Culture and Collaboration – Challenging the Status Quo

Collaboration Reimagined: From Elusive Ideal to Organizational Competency
In complex systems, behavior and performance are direct expressions of structural design. This principle applies seamlessly to organizations, social systems whose architecture is shaped not by rules, policies, and incentives, but by culture, the invisible backbone that governs interaction, decision-making, and collective attention.
Culture’s influence on organizational performance is profound and undeniable. Yet for the purpose of this discussion, let us momentarily set that aside and focus on a specific cultural expression: collaboration.
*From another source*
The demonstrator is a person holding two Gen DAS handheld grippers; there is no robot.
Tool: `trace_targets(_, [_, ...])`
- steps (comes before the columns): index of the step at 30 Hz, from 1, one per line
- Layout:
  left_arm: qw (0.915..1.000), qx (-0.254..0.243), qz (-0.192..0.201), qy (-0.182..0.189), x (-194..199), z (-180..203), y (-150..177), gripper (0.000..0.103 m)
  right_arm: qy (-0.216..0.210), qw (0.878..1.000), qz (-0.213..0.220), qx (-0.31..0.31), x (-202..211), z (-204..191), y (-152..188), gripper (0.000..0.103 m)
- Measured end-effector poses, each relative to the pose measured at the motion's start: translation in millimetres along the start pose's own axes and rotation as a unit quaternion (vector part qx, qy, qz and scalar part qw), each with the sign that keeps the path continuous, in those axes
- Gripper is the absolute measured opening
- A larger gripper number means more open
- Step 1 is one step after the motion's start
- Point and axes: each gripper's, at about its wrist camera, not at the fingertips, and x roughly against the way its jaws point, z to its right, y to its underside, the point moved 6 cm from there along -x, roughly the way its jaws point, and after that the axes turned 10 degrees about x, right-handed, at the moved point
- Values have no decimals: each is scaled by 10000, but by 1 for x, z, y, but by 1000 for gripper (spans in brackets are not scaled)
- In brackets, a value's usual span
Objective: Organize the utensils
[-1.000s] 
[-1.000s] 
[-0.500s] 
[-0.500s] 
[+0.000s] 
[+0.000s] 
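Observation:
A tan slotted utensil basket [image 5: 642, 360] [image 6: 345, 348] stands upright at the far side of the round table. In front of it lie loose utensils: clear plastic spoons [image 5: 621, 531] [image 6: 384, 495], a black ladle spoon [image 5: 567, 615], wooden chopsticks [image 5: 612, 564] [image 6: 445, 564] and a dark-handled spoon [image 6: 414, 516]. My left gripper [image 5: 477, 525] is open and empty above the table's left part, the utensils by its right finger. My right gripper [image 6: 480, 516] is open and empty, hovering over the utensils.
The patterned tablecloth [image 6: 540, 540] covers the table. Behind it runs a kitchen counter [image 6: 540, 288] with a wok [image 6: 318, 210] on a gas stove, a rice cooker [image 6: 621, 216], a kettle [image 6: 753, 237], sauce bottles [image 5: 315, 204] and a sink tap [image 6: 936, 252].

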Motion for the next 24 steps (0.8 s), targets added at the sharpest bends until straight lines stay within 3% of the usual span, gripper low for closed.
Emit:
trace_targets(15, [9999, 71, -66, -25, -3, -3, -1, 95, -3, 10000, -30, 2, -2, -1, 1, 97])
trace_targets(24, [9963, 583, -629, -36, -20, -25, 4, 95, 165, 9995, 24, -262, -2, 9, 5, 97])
Often celebrated as a mindset, collaboration emerges when individuals voluntarily share expertise, ideas, and experiences, transcending departmental, hierarchical, and even organizational boundaries. It is an altruistic act, driven by empathy, intrinsic motivation, and a shared purpose.
Many organizations proudly declare collaboration as a core value. Yet in practice, genuine collaboration remains elusive. The proclaimed mindset lacks self-sustainability, requiring constant reinforcement from leadership. When collaboration is framed merely as a value or mindset, its absence becomes difficult to address systematically.
This leads to fragmented interventions, team-building workshops, shared workspaces, and collaboration software that, while helpful, do not produce enduring change.
This calls for a shift in perspective.
Collaboration Cannot Be Mandated
Attempts to enforce collaboration will backfire, resulting in either superficial compliance or a communication breakdown.
Based on experience, we assert that most individuals are open to collaboration, not necessarily within formal teams, but in broader, informal contexts.
This distinction is critical: while teams require collaboration to function, collaboration itself is not confined to team structures.
Consider the example of a talented designer at an ad agency who refused to collaborate, fearing that sharing his expertise would erode his competitive edge. This mindset, though counterproductive, is not uncommon and underscores the deeper barriers to collaboration.
Three Core Barriers to Collaboration
- Lack of Knowledge – Individuals may not understand what collaboration actually entails, how to collaborate effectively, or recognize the benefit.
- Cultural Resistance – Organizational cultures that discourage openness, transparency, or mutual respect inhibit collaboration.
- Environmental Constraints – Systems and structures, particularly performance management frameworks, can actively undermine collaborative behavior.
These insights lead us to redefine collaboration, not as a value or mindset, but as a competency encompassing behavior, knowledge, and process.
This reframing allows for targeted development and measurable progress.
Fear: The Silent Saboteur
At the heart of collaboration failure lies fear, fear of vulnerability, of losing status, of underperforming. Cultural misunderstandings often lead organizations to rely on rigid rules and policies, which inadvertently foster fear and compliance rather than trust and initiative.
Organizations that truly understand their culture where shared values align with corporate principles and a collective vision are better positioned to foster collaboration. Values, like transparency and respect, enable it.
Traits, such as individualism and zero-sum competition, obstruct it.
Yet even a healthy culture is not enough.
The Performance Management Paradox
Strategic and operational environments can be equally obstructive. Chief among these is the KPI-driven performance management system, especially when linked to compensation. Such systems breed internal competition, discourage knowledge sharing, and reinforce fear, fear of missing targets, losing bonuses, or facing career stagnation.
Collaboration cannot be incentivized through KPIs. Targets designed to “foster” collaboration inevitably fail, as they reduce a relational dynamic to a transactional metric.
Building Collaborative Competency
Effective collaboration requires deliberate cultivation of:
- An understanding that sharing knowledge benefits all
- A commitment to truthfulness and psychological safety
- Individual accountability for contributions
- Social awareness and empathy
Training and mentorship are pivotal here. A robust mentoring culture, spanning departments and hierarchies, can serve as a powerful catalyst for collaboration.
While this view may challenge conventional wisdom, we maintain that a dynamic, self-sustaining collaborative environment is not a luxury; it is a foundational pillar of any high-performance, future-ready organization.